The screen flicked to life and an image of Captain Ya Susquelwie appeared. She smiled.

“I knew it would be you, Cre, my old friend,” she said in her soft Asiatic voice. “You could never turn away from a challenge, least of all one wrapped in a mystery.”

“What does this all mean?” I said to the machine.

“Ah, Ran. I take it you are the retiring elder?” Ya’s eyes turned to me.

“I am, Captain.” I replied.

“You lucked out passing this on to Cre,” she said, her eyes shining. “Now you get to be one of our merry band’s saviours.”

“You have solved the problem of the nexus?” Cre asked, his eyes widening. He waved his hand at the box. “How do we do it? How did you do THIS?”

“It’s a long story, Cre,” Ya said, “but in brief, I discovered the nexus is a temporal storm, the centre of which is an eye of becalmed time. That is where you are. I reasoned I could only get out of the eye by accelerating myself to escape velocity, which is the point at which my entire being converted into information. This I did, but I didn’t want to leave you all behind, and once I’d reached the tipping point, there was no going back, so I constructed a conduit, through which I could pass information and placed the learning machine I salvaged from the wreck of the ship at one end of the conduit.”

“How did you do that?” I gasped.

“Sheer effort of will,” she said, “As you know, time-flows respond to your needs and wants in the eye. I created a pinch point in the nexus, focused on the centre of the box. Once created, it anchored itself there.”

“Why didn’t you just tell us?” Cre asked.

“I didn’t know,” Ya replied. “It was a bit of a Hail Mary Pass. If it didn’t work, all you would have found is a box with a dead learning machine and a psycho-impeller inside, and I would have been just scattered atoms.”

“Why did you caution us not to open the box?” I demanded. I could feel a hot flush of anger rising – all that time wasted.
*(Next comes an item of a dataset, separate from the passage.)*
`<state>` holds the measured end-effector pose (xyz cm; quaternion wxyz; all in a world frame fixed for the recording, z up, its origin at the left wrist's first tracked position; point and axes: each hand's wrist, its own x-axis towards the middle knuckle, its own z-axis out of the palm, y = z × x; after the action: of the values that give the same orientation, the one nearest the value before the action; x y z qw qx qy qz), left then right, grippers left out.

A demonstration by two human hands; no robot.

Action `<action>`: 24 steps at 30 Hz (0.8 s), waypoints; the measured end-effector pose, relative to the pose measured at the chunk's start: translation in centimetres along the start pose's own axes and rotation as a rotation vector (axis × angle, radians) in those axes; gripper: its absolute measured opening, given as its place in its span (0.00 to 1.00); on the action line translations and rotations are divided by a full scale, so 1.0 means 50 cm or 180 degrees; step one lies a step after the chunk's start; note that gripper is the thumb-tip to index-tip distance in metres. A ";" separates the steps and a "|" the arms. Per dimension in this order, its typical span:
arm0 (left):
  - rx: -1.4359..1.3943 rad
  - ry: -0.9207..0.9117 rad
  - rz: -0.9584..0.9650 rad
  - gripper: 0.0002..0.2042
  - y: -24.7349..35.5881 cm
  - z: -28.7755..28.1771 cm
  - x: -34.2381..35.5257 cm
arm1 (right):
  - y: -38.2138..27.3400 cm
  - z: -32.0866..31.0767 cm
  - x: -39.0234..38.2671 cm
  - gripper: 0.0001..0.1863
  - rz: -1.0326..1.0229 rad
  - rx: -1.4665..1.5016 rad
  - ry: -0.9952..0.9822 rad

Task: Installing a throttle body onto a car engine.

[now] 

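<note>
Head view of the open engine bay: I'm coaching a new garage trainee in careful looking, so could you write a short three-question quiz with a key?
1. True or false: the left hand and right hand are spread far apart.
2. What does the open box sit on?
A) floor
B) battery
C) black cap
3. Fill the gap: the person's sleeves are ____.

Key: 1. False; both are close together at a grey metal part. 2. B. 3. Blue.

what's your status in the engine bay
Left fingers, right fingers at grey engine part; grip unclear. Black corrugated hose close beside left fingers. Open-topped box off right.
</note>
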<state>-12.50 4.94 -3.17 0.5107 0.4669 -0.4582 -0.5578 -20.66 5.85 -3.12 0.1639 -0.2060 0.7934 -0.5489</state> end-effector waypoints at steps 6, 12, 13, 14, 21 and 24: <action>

“I needed to prepare the contents from the outside of the Nexus. If you’d interfered with it, I may never have got my message through.” Ya looked sorrowful for a moment. “I’m sorry to have deceived you. If I could have done it any other way, I would have done so. But I didn’t know what awaited me outside, and I didn’t want to give you false hope.”

“So, how are you powering this contraption?” Cre scratched his stubble encrusted head. “I’ve tried so many times to kick one of our machines into life, but nothing works here.”

“Two things,” Ya said, “this isn’t exactly here. It’s just a projection from outside the nexus. Once I’d linked the conduit I created with the leaning machine, it simultaneously existed in the outside universe and inside the eye. I’ll explain the physics to you once we get you all out.”

 “And the other thing?” Cre asked.

“As you know,” Ya replied, “the only thing that can escape a black hole is information. Knowledge if you like. The nexus is like a black hole, only not in space, but in time and the only thing that can go in and out of it is knowledge.”

“And?” Cre said. “How are you powering this thing?”

“I think I know, Captain.” I said as the implications of what she said triggered long forgotten memories.

“Feel free to tell us,” Cre said, swivelling his head to and from the screen to me.

“Knowledge,” I said slowly, “is power.”

As I said it, I could feel myself speeding up. Light started bending, and sound smeared across the audible range. I could just make out the captain shouting to Cre.

“Tell them, Cre,” she said, “tell them all.”